· 2 min readsecurity

Don't Let Black Friday Turn Into a Phishing Trip

A few practical habits to avoid scams during the Black Friday and Cyber Monday shopping rush.

Tomorrow kicks off the annual retail chaos, and with it comes the annual wave of scams. Every year around this time, security researchers and consumer groups flag a sharp spike in phishing emails and fake e-commerce sites designed to catch people while they’re distracted, rushing, and primed to click “buy now” without thinking twice. It happens every single year, and every single year people still get burned. So let’s talk about how not to be one of them.

The core problem is that Black Friday and Cyber Monday create the perfect psychological conditions for scams to work. You’re bombarded with emails promising doorbusters and flash sales, everything feels urgent and time-limited, and you’re clicking through offers faster than you normally would. Scammers know this and lean into it hard — spoofed shipping notifications, fake “your order could not be processed” emails, too-good-to-be-true deals from retailers you’ve never heard of. The formula barely changes year over year because it keeps working.

A few habits that actually help

First: check for HTTPS before you enter any payment information. It’s not a perfect signal on its own anymore since scammers can get certificates too, but the absence of it is still an instant red flag. If a checkout page isn’t secured, close the tab.

Second, and more important: don’t click links in promotional emails to get to a retailer’s site. Instead, open a new tab and type the URL yourself, or use a bookmark you already trust. This one habit alone kills most phishing attempts dead, because the entire scam depends on you clicking their link rather than navigating there independently. A fake email that looks identical to a real Amazon or Target notification is useless if you never click through it.

Third, pay with a credit card, not a debit card, for anything you’re not 100% sure about. This matters more than people realize. Credit cards give you real fraud protection and chargeback rights — if something goes sideways, you’re disputing a charge, not trying to claw back money that’s already left your checking account. Debit card fraud can tie up your actual cash while the bank investigates, which is a much worse position to be in.

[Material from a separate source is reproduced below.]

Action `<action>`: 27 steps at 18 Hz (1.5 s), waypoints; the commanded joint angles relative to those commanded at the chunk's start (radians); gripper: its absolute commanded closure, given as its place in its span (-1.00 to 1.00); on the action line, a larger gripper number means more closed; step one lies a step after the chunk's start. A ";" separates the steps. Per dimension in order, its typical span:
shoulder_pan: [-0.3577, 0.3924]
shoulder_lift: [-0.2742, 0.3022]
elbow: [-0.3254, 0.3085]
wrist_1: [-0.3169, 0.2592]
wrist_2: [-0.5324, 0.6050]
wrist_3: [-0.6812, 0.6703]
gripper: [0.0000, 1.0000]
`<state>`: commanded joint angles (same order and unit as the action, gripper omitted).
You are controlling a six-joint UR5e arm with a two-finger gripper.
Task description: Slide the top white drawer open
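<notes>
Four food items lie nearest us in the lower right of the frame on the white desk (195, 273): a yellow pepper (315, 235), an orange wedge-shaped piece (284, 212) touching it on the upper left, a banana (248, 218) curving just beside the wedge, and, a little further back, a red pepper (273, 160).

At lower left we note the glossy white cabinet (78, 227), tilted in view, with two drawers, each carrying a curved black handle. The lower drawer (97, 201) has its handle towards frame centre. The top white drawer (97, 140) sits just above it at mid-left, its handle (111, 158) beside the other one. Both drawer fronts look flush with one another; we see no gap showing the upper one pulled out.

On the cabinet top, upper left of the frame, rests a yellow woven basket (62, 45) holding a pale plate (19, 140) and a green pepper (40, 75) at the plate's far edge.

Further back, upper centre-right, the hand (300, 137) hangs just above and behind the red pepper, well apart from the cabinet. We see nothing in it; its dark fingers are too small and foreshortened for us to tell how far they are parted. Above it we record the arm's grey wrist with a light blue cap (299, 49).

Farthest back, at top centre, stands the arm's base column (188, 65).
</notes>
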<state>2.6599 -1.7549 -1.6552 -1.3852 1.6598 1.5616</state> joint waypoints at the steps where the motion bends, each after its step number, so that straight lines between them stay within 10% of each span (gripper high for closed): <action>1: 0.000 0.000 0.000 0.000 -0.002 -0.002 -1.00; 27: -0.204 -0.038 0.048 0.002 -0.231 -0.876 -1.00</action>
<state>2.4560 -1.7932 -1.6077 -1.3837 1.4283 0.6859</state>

None of this is exotic advice. It’s the same three things security folks repeat every November, and the reason they keep repeating it is that the volume of scam traffic during this specific week is genuinely higher than the rest of the year. Fake storefronts spin up, phishing kits get updated with holiday branding, and inboxes fill with urgency-driven bait. You don’t need to be paranoid about every email or every deal — just skeptical enough to type URLs yourself, glance for the lock icon, and reach for the credit card instead of the debit card when it’s a site you’re not fully sure about. That’s basically the whole checklist, and it covers the overwhelming majority of what goes wrong this time of year.

Enjoy the deals. Just get to them on your own terms.